▶ **EXERCISE AIM**:
Under this line are the records; write out word for word the part that begins at the line containing "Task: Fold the" and ends at the line containing "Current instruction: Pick", and no more.

======== DATA TO USE ========

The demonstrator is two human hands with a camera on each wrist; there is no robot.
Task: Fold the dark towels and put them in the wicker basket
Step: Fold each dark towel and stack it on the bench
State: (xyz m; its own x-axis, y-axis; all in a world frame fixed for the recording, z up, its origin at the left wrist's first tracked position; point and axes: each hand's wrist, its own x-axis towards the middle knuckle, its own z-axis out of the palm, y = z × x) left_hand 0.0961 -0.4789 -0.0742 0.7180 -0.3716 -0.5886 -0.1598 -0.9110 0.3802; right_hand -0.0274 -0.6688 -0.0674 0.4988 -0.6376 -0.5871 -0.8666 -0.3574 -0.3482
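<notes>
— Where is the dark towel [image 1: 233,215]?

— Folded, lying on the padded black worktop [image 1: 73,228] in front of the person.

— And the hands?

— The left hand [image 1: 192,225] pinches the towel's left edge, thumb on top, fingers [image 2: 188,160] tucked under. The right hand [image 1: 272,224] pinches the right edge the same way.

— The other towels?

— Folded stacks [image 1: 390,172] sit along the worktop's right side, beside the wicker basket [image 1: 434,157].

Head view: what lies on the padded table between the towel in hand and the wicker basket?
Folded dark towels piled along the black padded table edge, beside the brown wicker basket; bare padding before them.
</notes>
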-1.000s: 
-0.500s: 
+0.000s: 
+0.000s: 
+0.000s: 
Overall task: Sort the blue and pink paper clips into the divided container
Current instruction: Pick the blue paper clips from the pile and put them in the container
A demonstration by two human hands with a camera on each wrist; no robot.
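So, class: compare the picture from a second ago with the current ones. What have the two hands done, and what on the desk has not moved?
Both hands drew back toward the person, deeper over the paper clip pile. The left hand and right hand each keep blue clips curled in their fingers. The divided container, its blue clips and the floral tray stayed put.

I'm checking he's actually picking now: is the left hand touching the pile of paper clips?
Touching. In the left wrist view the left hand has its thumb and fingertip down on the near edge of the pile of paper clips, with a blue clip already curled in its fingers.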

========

▶ **OUTPUT**:
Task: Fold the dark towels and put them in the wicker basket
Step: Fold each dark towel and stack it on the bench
State: (xyz m; its own x-axis, y-axis; all in a world frame fixed for the recording, z up, its origin at the left wrist's first tracked position; point and axes: each hand's wrist, its own x-axis towards the middle knuckle, its own z-axis out of the palm, y = z × x) left_hand 0.0961 -0.4789 -0.0742 0.7180 -0.3716 -0.5886 -0.1598 -0.9110 0.3802; right_hand -0.0274 -0.6688 -0.0674 0.4988 -0.6376 -0.5871 -0.8666 -0.3574 -0.3482
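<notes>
— Where is the dark towel [image 1: 233,215]?

— Folded, lying on the padded black worktop [image 1: 73,228] in front of the person.

— And the hands?

— The left hand [image 1: 192,225] pinches the towel's left edge, thumb on top, fingers [image 2: 188,160] tucked under. The right hand [image 1: 272,224] pinches the right edge the same way.

— The other towels?

— Folded stacks [image 1: 390,172] sit along the worktop's right side, beside the wicker basket [image 1: 434,157].

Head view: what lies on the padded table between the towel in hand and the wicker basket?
Folded dark towels piled along the black padded table edge, beside the brown wicker basket; bare padding before them.
</notes>
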-1.000s: 
-0.500s: 
+0.000s: 
+0.000s: 
+0.000s: 
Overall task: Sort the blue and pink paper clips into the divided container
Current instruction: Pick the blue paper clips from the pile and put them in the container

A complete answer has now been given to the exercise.